When the captain fails a second time, she commands Lord Argo (Wheeler Oakman) to put him to death in the Lightening Chamber. But once inside, Argo tells the captain that every time someone is supposedly put to death (thirty-seven so far this year), he saves him so he can be part of the rebellion he is planning. The captain agrees to join the rebellion, and so his execution is faked. When Queen Tika, who has people whipped or executed for merely failing to carry out her orders, despite their best efforts, finds out about the rebellion, she cannot understand why people are turning against her. After all, she knows she has been a good queen, because that is what her underlings tell her when they are asked. Later, Betsy says what most of us have been thinking, that Queen Tika reminds us of the one in Alice in Wonderland, always shouting, “Off with his head.”
Meanwhile, back at the ranch, the Junior Thunder Riders have parallels to Murania beyond merely fashioning themselves after the Muranian Thunder Riders. Frankie has a secret laboratory on the second floor of a barn in which he invents gadgets, just as scientists in Murania continue to develop new technology down below. While the Muranians have wireless telephones, the Junior Thunder Riders can be summoned to the secret laboratory with a light bulb moving up through the roof blinking on and off in Morse code. While the Muranians below the surface watch the world on their television, the Junior Thunder Riders watch what is happening on Radio Ranch with a periscope that peeps through that same hole. And just as the Muranians live secretly underground, the Junior Thunder Riders have a secret underground passageway beneath the barn leading out of the side of a hill much as the entrance to Murania leads out the side of a mountain.

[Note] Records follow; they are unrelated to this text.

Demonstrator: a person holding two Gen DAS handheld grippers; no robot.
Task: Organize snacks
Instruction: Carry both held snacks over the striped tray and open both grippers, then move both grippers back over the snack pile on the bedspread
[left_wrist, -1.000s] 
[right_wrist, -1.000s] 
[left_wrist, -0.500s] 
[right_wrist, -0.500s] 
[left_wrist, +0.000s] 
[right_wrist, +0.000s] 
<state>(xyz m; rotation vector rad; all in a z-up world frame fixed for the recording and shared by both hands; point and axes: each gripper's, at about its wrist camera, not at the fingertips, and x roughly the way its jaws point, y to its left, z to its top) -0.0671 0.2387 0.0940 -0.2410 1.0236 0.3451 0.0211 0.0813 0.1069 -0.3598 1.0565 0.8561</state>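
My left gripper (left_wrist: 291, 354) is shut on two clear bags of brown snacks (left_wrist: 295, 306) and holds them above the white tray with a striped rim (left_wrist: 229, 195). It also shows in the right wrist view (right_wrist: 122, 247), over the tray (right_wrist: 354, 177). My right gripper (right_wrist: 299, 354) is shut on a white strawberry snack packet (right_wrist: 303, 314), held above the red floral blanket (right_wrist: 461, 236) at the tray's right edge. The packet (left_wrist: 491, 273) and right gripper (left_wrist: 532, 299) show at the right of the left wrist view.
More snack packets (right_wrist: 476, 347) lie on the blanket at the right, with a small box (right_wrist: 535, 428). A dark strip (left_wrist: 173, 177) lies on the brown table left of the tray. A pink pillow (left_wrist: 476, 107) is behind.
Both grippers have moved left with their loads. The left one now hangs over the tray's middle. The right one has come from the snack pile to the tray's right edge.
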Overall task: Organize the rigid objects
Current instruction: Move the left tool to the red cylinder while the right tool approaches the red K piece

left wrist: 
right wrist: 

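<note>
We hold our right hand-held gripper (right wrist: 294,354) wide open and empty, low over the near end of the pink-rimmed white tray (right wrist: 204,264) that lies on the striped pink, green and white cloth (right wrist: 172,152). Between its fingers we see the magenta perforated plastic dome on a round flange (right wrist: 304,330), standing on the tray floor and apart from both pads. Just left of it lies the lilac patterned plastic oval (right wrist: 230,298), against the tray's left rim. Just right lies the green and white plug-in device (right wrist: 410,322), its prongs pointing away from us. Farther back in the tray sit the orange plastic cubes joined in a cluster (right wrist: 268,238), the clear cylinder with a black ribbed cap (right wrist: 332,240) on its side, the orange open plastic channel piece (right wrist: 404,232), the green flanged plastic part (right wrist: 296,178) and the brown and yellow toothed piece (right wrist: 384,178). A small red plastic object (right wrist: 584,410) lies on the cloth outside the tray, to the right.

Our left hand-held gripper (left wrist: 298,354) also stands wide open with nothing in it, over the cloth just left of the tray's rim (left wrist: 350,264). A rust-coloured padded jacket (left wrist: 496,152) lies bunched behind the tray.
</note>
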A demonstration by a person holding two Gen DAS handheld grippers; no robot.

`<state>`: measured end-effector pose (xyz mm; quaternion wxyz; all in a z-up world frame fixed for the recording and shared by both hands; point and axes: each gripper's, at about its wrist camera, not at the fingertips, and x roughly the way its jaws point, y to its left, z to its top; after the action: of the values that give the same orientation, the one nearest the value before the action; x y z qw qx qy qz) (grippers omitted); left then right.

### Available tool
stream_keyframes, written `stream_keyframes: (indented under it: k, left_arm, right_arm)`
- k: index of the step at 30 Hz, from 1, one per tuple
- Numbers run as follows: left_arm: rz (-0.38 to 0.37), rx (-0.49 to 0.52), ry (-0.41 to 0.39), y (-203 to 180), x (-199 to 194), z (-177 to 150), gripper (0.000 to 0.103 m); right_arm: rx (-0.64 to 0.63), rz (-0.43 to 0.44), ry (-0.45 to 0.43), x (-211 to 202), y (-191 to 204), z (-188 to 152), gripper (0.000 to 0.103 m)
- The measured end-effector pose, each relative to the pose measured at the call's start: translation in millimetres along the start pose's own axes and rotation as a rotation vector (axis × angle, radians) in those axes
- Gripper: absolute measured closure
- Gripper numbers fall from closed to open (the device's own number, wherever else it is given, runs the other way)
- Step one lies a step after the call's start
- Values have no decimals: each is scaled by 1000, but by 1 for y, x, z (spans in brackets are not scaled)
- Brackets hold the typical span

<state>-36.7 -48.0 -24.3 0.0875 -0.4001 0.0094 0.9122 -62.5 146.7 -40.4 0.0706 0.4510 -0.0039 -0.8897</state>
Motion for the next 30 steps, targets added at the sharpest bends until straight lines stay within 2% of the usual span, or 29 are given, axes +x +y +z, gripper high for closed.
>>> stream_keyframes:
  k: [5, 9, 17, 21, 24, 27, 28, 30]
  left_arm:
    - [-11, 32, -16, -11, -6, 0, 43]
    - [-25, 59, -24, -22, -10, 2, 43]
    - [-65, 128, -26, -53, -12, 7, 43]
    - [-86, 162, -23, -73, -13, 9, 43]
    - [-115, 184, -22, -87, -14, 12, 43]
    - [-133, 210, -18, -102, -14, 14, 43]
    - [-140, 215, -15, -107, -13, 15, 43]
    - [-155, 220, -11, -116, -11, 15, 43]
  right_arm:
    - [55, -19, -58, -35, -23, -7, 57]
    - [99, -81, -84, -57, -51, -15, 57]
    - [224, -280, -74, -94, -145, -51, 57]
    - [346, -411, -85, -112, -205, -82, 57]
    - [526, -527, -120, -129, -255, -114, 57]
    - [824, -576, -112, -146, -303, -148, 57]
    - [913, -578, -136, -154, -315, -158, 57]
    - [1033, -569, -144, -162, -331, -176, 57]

And just because these are not enough plot complications, Autry is framed by the scientists for killing his partner, and so in addition to being hunted by Beetson’s gang and the Muranian Thunder Riders, he is also being pursued by the sheriff, with only the Junior Thunder Riders to help him.
Eventually, Autry is captured and brought to Murania, but then escapes. Later, Frankie and Betsy are captured and brought to Murania. To block the path of anyone not authorized to pass by, there is a robot standing off to the side with a sword held erect. When activated by a button on his chest, an infraray tells it if someone is trying to pass, at which point it comes down with its sword. So, when Frankie and Betsy get to that robot, Frankie presses the off button on the robot, and then they go right past him without a problem. That’s Yankee ingenuity for you.
The rebels do not intend to establish a democracy, but rather simply want power, which promises to result in an even more repressive society than the one run by the queen. As a result, Autry and his friends team up with the queen, who aids them in their escape. However, in the course of the rebellion, all of Murania is destroyed by the latest advance in weaponry.
Back on the surface, Beetson confesses to killing Autry’s partner, daring Autry to try to prove it. However, thanks to a piece of equipment Frankie brought back from Murania, the confession is caught on television, and the bad guys are arrested, after which Autry makes it back to the ranch in time for his final broadcast for the season.